Jewish Living

A Shul for All Ages

Many divisions plague the Orthodox Jewish community, and many efforts at solidarity work to unite us. We need one more such effort. It will not be a new organization, a new program or a new publication. It will cost no money. It will require a spiritual reorientation.

I’ve davened in a variety of shuls, in several cities and on two continents. The one thing I noticed in all these places was that in shul I felt part of the Jewish people. I didn’t give it a second thought. Which other group would I feel a part of while davening? But over the past twenty years or so I developed what I can only call that “pre-conscious” feeling. On some remote level I became vaguely aware of a breakdown in the solidarity I used to feel when I went to shul. This feeling slowly rose to consciousness as I traveled around the country and observed a certain change.

That change was age.

More and more, I noticed that I was davening with people who were, more or less, my own age and that others—of my children’s age, for example—were also davening with people who were, more or less, their own age.

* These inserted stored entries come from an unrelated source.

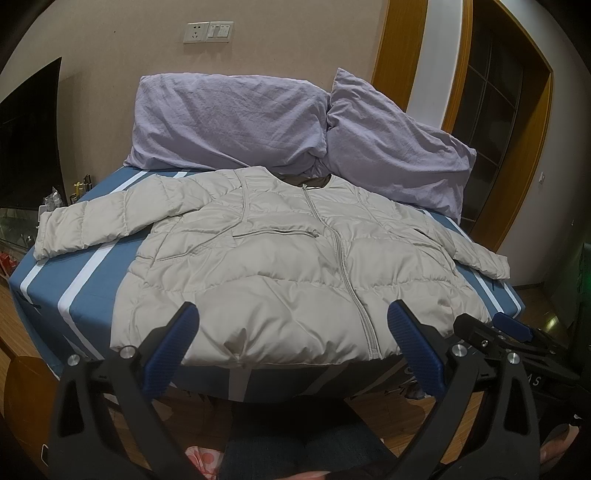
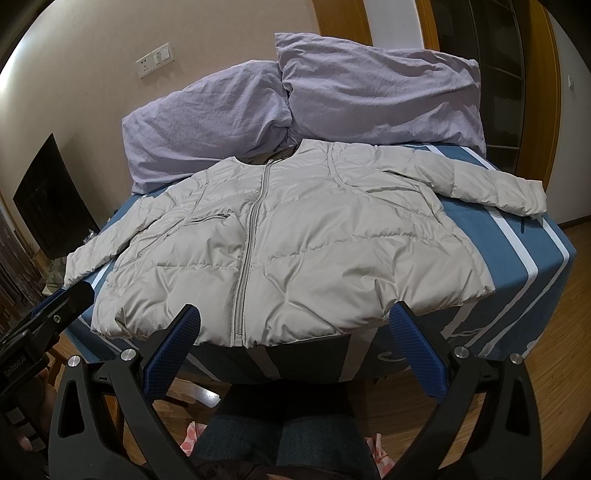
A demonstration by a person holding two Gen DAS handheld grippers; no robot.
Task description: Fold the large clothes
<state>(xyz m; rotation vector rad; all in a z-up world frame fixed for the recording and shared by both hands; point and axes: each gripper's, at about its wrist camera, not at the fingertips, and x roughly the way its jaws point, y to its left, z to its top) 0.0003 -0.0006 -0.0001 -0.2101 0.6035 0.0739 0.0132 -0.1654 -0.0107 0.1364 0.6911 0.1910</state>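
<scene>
My left tongs [image 1: 291, 325] and right tongs [image 2: 295, 325] gape wide, empty, near the hem of the puffer jacket [image 1: 280, 258] spread flat on the bed [image 1: 74, 288].

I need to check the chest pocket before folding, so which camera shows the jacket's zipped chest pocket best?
The left wrist view: the chest pocket zipper on the puffer jacket runs nearly level and larger there. The right wrist view shows it smaller and more foreshortened.

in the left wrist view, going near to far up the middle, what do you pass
left gripper with its jaws open → hem of the grey puffer jacket → its zipped front and neckline → purple pillows → wall socket and switch
</scene>
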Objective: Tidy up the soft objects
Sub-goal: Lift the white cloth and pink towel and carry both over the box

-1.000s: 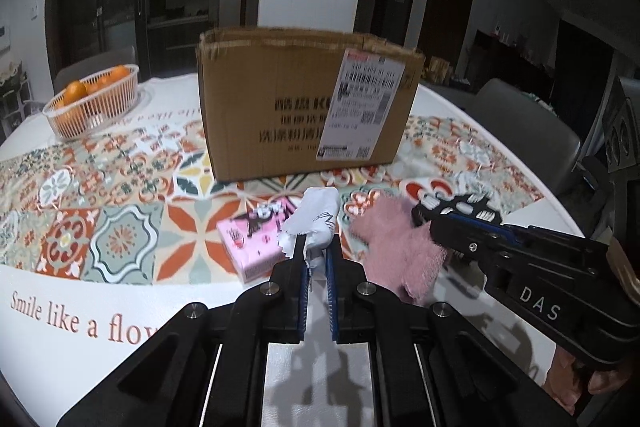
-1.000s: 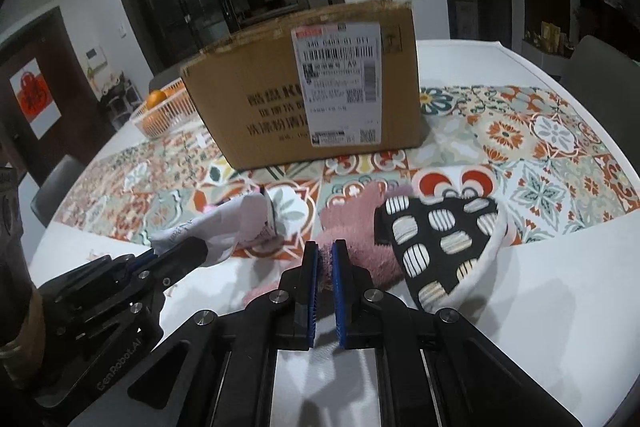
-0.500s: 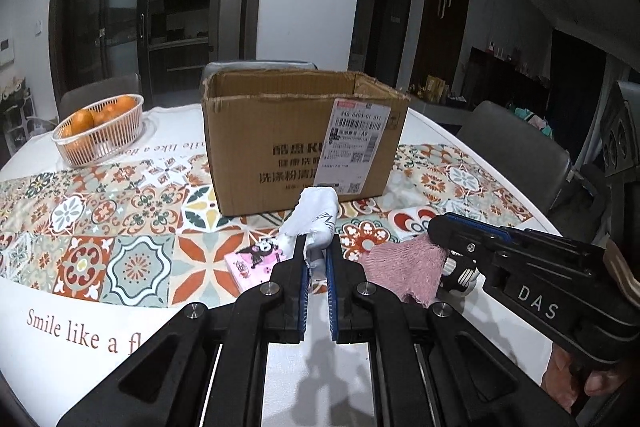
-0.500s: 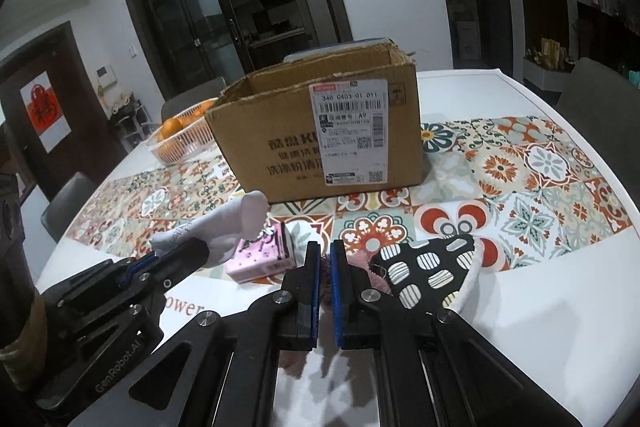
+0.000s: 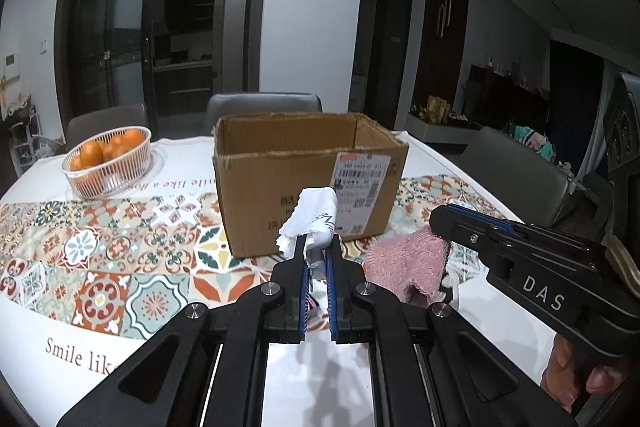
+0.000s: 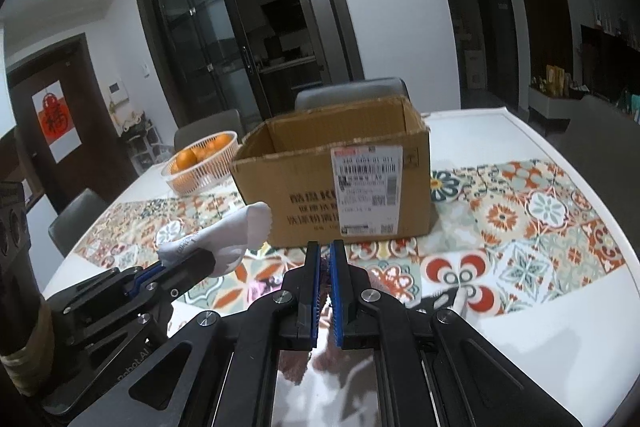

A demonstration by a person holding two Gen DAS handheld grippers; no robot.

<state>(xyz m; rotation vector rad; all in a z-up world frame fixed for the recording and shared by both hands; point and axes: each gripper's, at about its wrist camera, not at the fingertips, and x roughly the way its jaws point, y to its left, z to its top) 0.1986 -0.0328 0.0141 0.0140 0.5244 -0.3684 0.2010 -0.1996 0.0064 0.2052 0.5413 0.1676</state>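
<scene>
Two grippers are hovering over a table (image 5: 48, 311) covered by a patterned cloth printed with "Smile like". An open cardboard box (image 5: 304, 183) is standing in the middle, its shipping label facing the cameras, the print too small to read; no contents are showing inside. Behind it on the left, a white basket (image 5: 108, 167) is holding oranges. The left gripper (image 5: 316, 259) is clenching a white sock (image 5: 310, 223) in nearly closed jaws, lifted in front of the box. The right gripper (image 6: 325, 259), marked "DAS", is pinching a pink sock (image 5: 408, 263) between nearly closed jaws, raised just right of the white one.
</scene>
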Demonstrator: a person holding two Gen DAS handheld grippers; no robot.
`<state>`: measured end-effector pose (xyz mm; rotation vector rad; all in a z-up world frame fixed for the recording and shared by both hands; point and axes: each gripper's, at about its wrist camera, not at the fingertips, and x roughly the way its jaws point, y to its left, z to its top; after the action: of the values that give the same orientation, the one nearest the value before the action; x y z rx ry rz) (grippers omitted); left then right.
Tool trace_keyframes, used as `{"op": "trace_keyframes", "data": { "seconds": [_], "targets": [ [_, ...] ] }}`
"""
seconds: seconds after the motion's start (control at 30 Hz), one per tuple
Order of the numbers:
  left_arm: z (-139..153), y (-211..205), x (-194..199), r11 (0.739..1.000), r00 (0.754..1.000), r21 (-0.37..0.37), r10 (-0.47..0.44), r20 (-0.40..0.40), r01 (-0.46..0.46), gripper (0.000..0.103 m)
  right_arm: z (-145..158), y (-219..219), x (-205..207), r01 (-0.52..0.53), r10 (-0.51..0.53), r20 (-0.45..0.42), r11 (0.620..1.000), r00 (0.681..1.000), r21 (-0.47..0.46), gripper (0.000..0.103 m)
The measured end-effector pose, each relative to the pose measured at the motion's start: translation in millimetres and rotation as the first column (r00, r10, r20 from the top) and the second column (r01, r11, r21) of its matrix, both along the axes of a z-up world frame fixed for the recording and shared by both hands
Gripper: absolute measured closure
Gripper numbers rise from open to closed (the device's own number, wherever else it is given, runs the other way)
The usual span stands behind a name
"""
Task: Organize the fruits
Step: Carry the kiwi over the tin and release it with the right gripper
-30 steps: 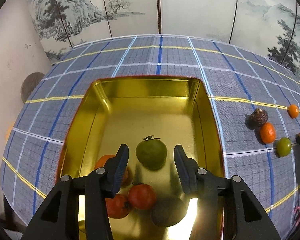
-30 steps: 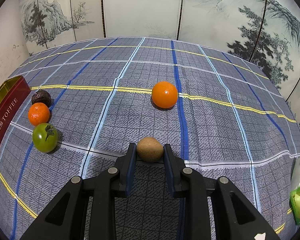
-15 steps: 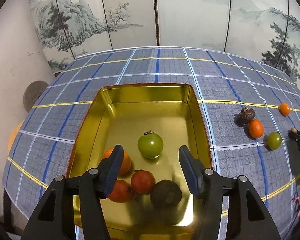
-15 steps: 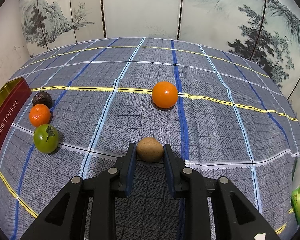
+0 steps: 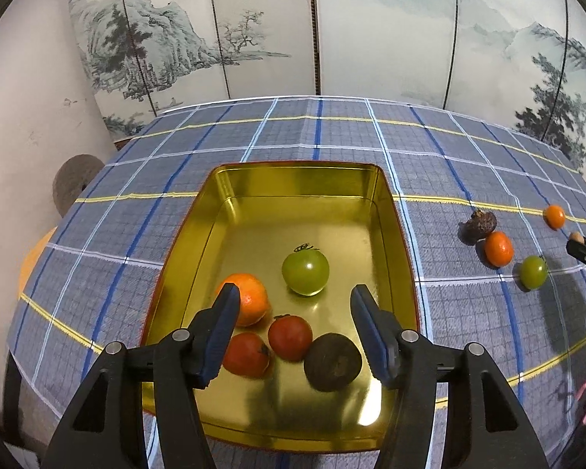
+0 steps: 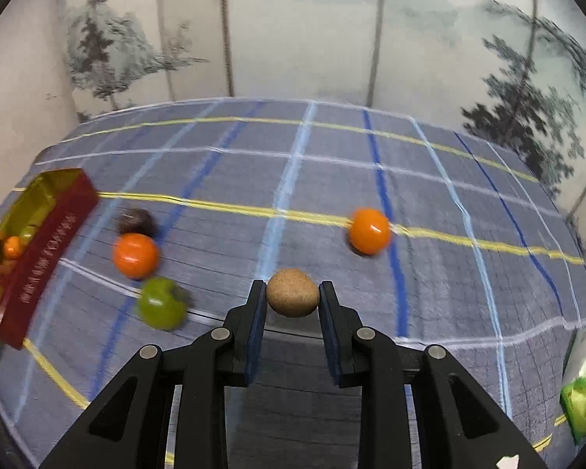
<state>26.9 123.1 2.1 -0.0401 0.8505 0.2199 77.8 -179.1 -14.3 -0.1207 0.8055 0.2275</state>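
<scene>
In the left wrist view a gold tin [image 5: 394, 234] holds a green tomato [image 5: 304, 273], an orange [image 5: 250, 301], two red tomatoes [image 5: 290, 336] and a dark fruit [image 5: 332, 355]. My left gripper [image 5: 295, 293] hangs open above them, holding nothing. My right gripper [image 6: 293, 293] is shut on a tan round fruit [image 6: 292, 292], lifted off the cloth. Under it on the cloth lie a dark fruit [image 6: 136, 222], a mandarin [image 6: 136, 255], a green tomato [image 6: 162, 308] and an orange [image 6: 369, 230]. The tin's red wall [image 6: 43, 250] shows at the left.
A plaid cloth [image 5: 332, 133] covers the table, with a painted screen [image 5: 371, 27] behind it. A green packet [image 6: 584, 398] lies at the right edge. A round grey object [image 5: 74, 183] stands beyond the table's left edge. My right gripper [image 5: 584, 250] shows at the left wrist view's far right.
My left gripper has opened wider and drawn back and up from the tin, leaving the green tomato there. My right gripper has risen with the tan fruit, and the tin has come further into its view.
</scene>
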Motion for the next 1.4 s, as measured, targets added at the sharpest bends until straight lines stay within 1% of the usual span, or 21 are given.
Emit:
{"op": "trace_keyframes", "data": {
  "seconds": [0.13,0.27,0.47,0.73,0.9,1.07,1.4],
  "targets": [
    [3,4,-6,1.0,1.0,-0.008,0.014,0.006,-0.014,0.043,14,35,-6,-0.089,0.088,0.016,0.996,0.996,0.015,0.078],
    [6,14,-15,0.999,0.999,-0.033,0.037,0.015,-0.037,0.043,22,74,-16,-0.186,0.185,0.018,0.982,0.983,0.036,0.078],
    [10,39,-34,0.993,0.994,-0.064,0.106,0.026,-0.104,0.04,32,134,-30,-0.323,0.322,0.021,0.943,0.946,0.074,0.078],
    [9,73,-54,0.978,0.981,-0.082,0.195,0.022,-0.193,0.04,31,202,-39,-0.449,0.449,0.019,0.89,0.893,0.082,0.078],
    [6,86,-62,0.97,0.974,-0.089,0.227,0.01,-0.225,0.04,21,236,-41,-0.499,0.5,-0.005,0.864,0.866,0.068,0.078],
    [2,97,-69,0.964,0.968,-0.092,0.25,-0.002,-0.25,0.04,9,258,-42,-0.527,0.528,-0.036,0.849,0.848,0.045,0.078],
    [-4,105,-74,0.959,0.965,-0.101,0.263,-0.022,-0.264,0.04,-7,282,-35,-0.544,0.542,-0.075,0.839,0.837,0.001,0.078]
  ]
}}
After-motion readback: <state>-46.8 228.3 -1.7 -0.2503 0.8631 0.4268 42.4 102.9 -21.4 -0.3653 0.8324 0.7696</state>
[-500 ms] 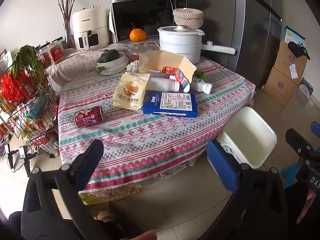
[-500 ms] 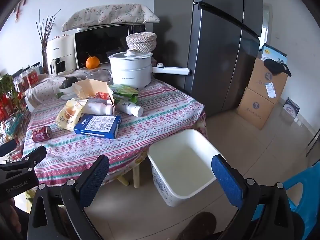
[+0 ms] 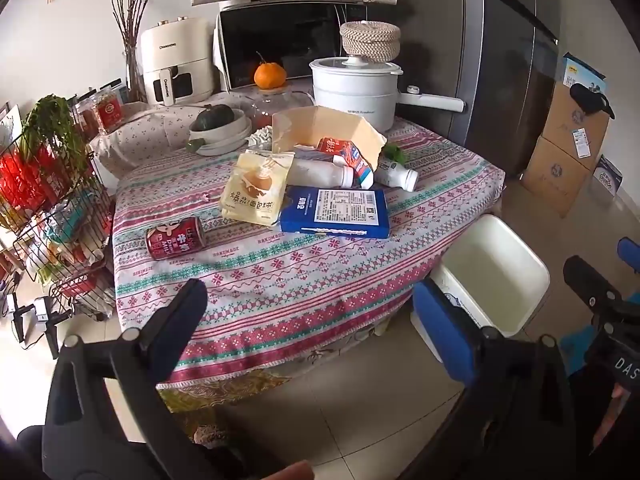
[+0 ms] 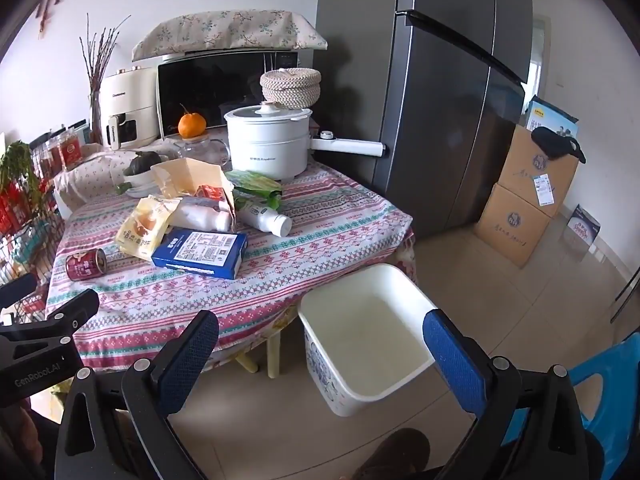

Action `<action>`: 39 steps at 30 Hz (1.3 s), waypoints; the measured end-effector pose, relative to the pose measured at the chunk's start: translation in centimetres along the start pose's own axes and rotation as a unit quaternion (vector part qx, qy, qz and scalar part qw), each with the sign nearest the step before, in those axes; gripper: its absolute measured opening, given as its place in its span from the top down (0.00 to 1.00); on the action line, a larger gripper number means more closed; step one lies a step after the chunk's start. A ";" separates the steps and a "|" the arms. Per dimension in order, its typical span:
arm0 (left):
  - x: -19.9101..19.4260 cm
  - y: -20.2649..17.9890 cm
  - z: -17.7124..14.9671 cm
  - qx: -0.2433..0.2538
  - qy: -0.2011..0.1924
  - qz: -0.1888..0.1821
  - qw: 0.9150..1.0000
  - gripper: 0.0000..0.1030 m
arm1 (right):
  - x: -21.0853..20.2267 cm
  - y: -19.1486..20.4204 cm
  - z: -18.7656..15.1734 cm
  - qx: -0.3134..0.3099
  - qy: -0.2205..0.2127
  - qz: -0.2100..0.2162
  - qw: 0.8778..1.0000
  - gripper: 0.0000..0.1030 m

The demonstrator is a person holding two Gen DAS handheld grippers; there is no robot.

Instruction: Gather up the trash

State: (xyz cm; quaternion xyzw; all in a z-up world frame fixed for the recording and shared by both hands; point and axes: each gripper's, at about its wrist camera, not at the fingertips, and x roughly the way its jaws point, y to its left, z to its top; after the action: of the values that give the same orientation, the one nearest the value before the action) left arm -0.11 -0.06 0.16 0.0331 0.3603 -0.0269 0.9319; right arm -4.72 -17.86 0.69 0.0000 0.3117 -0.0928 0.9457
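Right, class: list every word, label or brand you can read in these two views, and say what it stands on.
"CHANGHONG": white air fryer.
"HANDMADE": tablecloth.
"GenRobot.AI": left tool, seen in the right view.
"DAS": right tool, cut off at the frame edge.
Blue box, red can, yellow bag: print too small or blurred.

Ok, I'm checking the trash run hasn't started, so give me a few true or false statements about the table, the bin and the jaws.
1. The white bin on the floor holds no trash. True.
2. The red can stands upright. False: it lies on its side on the tablecloth.
3. The left gripper grips the blue box. False: its jaws are wide open and empty, short of the table.
4. The right gripper has open, empty jaws. True.
5. The yellow snack bag partly overlaps the blue box. True.
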 end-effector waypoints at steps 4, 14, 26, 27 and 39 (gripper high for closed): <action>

With due allowance for exceptions, I noticed that new criteria seemed to have emerged for what is considered a “good” minyan. We are familiar with the old criteria: kavanah, geographical proximity, the level of scholarship or eloquence of the rabbi, the style of davening, the quality of the Keriyat haTorah, et cetera. The new criteria seem to be davening with people of one’s own age, not feeling comfortable with davening with people not of one’s own age and gravitating toward shuls or minyanim of one’s coevals.

This is not a good idea. Not good spiritually, nor pedagogically. How is a child supposed to learn to honor the aged, the seniors, the people connected to a previous generation, if he sees only a few of them—or none—as he davens? So much of what is passed from one generation to the next is unstated, non-verbal, a matter of spirit, of wisdom, communicated at least as much by gesture as by word. What possible benefit is there to cutting off a child (or, for that matter, an adult) from this in shul?

What kind of message are we sending to the Holy One, Blessed be He, if we must be with “our own” when we daven?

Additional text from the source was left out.